» AIM OF THE TASK: Write out, word for word, every line in the data below from the one containing "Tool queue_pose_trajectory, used" to the one containing "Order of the", both of them included.

--- DATA UNDER STUDY Enclosed Below ---

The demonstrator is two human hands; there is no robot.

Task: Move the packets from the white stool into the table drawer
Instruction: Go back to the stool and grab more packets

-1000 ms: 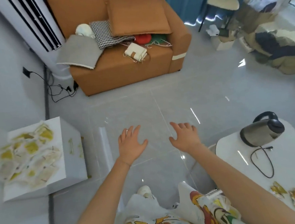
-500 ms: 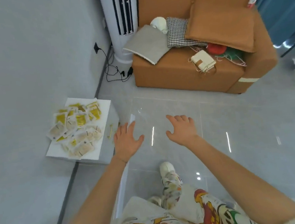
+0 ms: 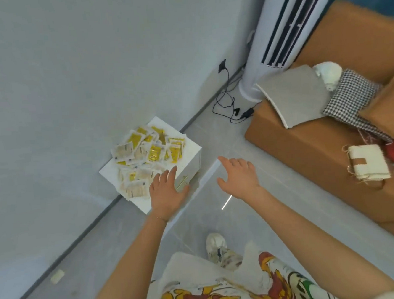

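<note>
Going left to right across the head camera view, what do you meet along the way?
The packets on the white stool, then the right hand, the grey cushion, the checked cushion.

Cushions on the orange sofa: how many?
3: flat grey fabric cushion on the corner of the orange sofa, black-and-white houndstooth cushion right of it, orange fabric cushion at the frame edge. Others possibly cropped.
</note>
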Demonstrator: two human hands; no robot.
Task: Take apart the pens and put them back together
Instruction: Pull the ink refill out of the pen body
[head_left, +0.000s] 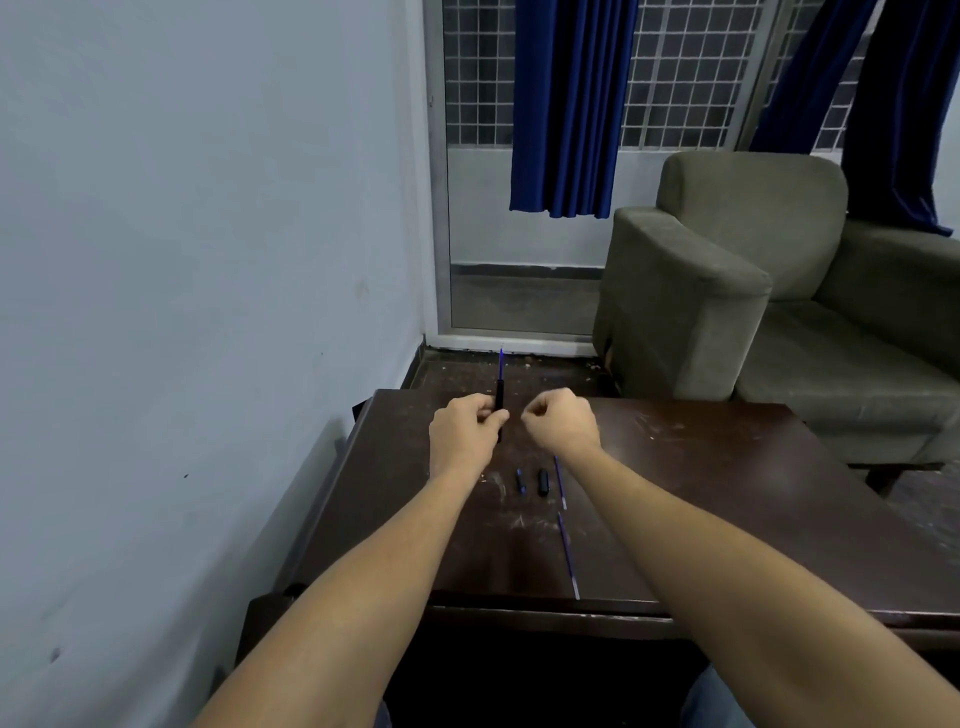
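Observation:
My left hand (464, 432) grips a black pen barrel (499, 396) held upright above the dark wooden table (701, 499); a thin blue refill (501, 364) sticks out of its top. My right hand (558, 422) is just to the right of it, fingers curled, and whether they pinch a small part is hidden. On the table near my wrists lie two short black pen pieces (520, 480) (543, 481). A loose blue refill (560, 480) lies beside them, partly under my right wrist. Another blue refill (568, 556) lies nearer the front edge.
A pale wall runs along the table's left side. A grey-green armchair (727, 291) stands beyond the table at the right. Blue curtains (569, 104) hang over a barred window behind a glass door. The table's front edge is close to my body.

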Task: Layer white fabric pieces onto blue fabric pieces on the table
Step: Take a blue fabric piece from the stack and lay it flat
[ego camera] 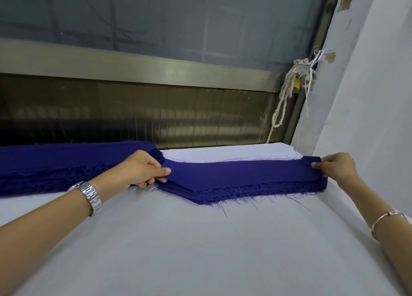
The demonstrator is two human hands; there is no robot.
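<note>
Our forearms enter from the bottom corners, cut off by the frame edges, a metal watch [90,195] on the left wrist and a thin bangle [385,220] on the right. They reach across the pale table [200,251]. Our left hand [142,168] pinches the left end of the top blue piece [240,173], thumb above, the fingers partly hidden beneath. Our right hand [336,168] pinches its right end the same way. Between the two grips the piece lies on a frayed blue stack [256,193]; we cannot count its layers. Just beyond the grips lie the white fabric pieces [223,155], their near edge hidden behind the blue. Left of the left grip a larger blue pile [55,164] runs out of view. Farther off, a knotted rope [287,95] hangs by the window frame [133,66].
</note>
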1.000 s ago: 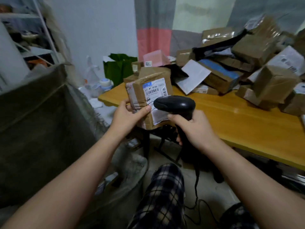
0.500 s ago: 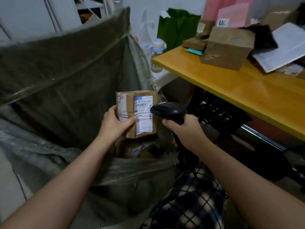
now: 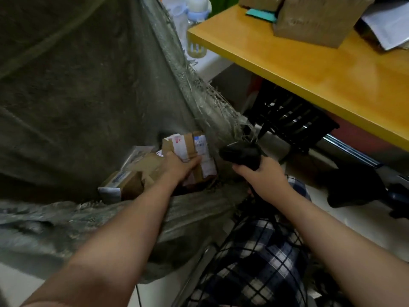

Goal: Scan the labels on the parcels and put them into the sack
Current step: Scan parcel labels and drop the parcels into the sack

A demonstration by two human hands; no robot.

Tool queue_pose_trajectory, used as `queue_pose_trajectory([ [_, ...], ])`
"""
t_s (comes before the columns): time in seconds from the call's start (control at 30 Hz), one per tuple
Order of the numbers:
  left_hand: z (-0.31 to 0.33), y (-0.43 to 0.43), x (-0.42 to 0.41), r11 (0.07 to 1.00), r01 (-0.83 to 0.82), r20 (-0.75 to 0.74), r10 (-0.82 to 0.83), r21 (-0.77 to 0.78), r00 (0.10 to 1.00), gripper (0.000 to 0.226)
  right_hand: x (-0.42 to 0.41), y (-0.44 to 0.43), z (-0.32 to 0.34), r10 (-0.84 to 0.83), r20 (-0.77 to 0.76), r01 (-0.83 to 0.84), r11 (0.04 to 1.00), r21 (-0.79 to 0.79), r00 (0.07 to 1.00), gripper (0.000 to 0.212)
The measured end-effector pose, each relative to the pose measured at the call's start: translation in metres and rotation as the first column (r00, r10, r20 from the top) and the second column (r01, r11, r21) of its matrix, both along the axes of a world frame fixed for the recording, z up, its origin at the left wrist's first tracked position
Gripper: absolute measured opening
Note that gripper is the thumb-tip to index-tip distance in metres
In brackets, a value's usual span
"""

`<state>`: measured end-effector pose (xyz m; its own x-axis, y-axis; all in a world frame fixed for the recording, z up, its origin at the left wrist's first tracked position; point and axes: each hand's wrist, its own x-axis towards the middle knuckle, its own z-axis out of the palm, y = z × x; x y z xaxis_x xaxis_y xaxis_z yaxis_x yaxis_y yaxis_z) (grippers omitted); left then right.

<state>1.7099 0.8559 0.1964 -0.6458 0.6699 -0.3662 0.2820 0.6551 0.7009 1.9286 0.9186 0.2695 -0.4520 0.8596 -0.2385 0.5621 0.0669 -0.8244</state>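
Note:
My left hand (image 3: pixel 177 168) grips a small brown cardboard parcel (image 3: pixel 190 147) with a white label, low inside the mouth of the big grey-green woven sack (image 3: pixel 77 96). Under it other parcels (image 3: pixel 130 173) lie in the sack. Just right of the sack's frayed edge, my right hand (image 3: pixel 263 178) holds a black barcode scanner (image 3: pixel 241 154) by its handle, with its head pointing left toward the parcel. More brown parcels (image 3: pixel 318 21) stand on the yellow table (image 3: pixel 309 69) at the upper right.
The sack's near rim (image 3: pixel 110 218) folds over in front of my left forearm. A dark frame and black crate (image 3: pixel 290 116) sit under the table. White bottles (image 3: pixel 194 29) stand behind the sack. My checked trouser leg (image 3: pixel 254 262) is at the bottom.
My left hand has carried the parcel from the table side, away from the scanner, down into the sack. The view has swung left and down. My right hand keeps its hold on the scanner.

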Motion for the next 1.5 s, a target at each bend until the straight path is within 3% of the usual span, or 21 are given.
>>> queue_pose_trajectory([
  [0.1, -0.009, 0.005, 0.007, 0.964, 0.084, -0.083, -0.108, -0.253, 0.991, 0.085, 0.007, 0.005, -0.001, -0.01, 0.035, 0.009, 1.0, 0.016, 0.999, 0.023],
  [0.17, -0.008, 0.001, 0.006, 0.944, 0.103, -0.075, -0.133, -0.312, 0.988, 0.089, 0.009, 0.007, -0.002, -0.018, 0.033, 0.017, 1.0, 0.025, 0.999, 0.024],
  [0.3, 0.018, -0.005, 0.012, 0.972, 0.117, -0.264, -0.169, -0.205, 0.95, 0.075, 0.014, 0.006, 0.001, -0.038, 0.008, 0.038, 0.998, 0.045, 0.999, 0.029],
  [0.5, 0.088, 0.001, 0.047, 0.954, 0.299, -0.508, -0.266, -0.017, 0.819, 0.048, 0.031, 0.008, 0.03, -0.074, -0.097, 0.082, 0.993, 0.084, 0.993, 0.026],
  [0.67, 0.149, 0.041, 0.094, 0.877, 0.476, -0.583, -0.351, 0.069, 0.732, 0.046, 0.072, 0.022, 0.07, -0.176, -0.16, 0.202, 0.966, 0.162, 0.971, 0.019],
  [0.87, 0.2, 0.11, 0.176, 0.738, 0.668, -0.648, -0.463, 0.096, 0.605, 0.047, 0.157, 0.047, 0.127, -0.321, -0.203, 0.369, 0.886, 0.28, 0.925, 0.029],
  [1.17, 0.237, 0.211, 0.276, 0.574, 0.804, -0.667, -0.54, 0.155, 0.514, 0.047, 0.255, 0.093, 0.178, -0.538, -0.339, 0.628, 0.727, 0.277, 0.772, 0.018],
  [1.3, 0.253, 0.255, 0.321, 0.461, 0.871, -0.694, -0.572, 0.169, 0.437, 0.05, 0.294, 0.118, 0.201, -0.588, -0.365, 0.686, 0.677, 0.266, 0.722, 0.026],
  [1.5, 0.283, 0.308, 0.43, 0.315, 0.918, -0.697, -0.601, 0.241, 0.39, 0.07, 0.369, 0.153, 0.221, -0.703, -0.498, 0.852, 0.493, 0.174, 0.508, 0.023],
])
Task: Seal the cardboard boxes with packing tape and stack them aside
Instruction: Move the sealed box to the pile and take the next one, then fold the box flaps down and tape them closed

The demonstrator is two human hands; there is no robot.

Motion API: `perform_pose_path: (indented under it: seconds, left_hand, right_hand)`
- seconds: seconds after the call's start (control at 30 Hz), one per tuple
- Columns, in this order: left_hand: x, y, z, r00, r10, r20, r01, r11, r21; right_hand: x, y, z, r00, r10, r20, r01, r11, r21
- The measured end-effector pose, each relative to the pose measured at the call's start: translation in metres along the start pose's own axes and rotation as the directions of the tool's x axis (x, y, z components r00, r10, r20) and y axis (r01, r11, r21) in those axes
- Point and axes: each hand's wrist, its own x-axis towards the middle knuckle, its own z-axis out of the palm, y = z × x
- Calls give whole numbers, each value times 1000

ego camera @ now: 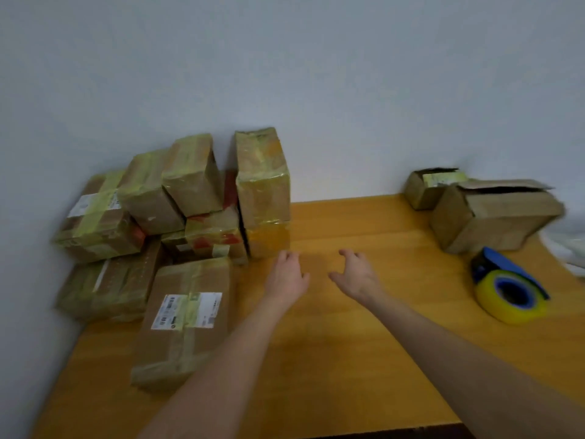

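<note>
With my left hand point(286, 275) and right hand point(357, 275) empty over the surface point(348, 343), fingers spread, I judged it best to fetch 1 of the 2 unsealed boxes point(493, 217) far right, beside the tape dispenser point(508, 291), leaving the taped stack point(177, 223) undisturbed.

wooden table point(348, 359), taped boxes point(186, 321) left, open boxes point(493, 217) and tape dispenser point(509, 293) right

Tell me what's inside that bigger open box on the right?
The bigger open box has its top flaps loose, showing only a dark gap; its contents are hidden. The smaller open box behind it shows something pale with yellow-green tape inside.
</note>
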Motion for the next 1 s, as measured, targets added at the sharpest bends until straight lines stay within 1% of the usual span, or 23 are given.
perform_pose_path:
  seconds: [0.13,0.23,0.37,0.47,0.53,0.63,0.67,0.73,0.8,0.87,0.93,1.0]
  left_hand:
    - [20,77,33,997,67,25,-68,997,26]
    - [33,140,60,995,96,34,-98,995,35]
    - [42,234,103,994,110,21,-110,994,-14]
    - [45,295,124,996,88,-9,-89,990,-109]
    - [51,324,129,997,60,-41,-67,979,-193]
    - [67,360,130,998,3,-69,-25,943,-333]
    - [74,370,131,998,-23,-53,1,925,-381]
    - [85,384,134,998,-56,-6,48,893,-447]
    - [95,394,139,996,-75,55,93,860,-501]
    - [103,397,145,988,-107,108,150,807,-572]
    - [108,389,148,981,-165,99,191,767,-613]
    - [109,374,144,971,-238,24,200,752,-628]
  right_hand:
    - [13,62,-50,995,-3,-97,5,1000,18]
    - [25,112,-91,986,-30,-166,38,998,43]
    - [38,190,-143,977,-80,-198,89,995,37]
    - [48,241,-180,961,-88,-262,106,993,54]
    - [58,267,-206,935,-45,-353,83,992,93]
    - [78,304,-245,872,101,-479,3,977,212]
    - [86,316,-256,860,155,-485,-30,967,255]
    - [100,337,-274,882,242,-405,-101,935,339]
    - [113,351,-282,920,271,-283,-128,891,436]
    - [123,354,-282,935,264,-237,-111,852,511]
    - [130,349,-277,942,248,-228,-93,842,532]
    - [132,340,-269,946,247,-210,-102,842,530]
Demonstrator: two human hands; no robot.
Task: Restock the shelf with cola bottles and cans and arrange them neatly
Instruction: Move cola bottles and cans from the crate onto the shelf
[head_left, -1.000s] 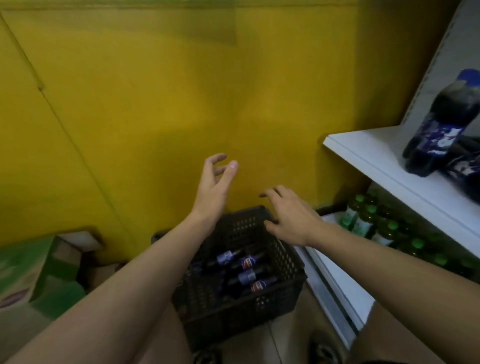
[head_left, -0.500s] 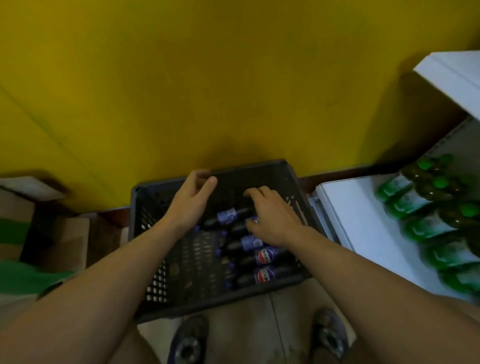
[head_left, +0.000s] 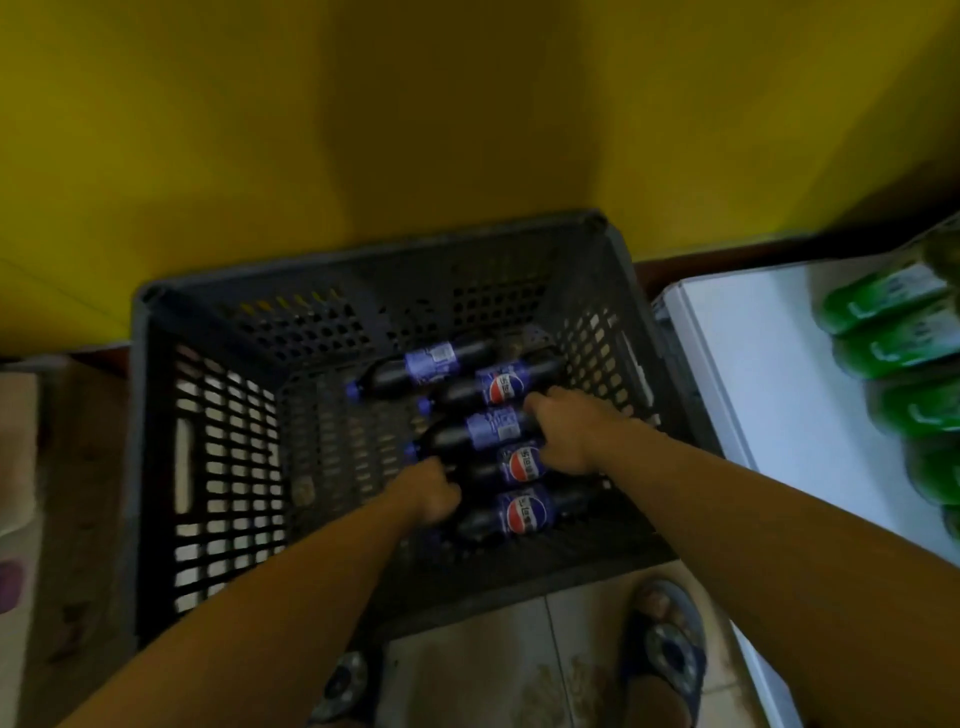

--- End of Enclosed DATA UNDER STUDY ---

» RESULT OF THIS EXERCISE:
Tool queue_pose_trajectory, used as `queue_pose_trajectory([ [_, ...], ])`
"""
t_s (comes before the columns): time in seconds from the call's start (control at 30 Hz), one per tuple
Order of the numbers:

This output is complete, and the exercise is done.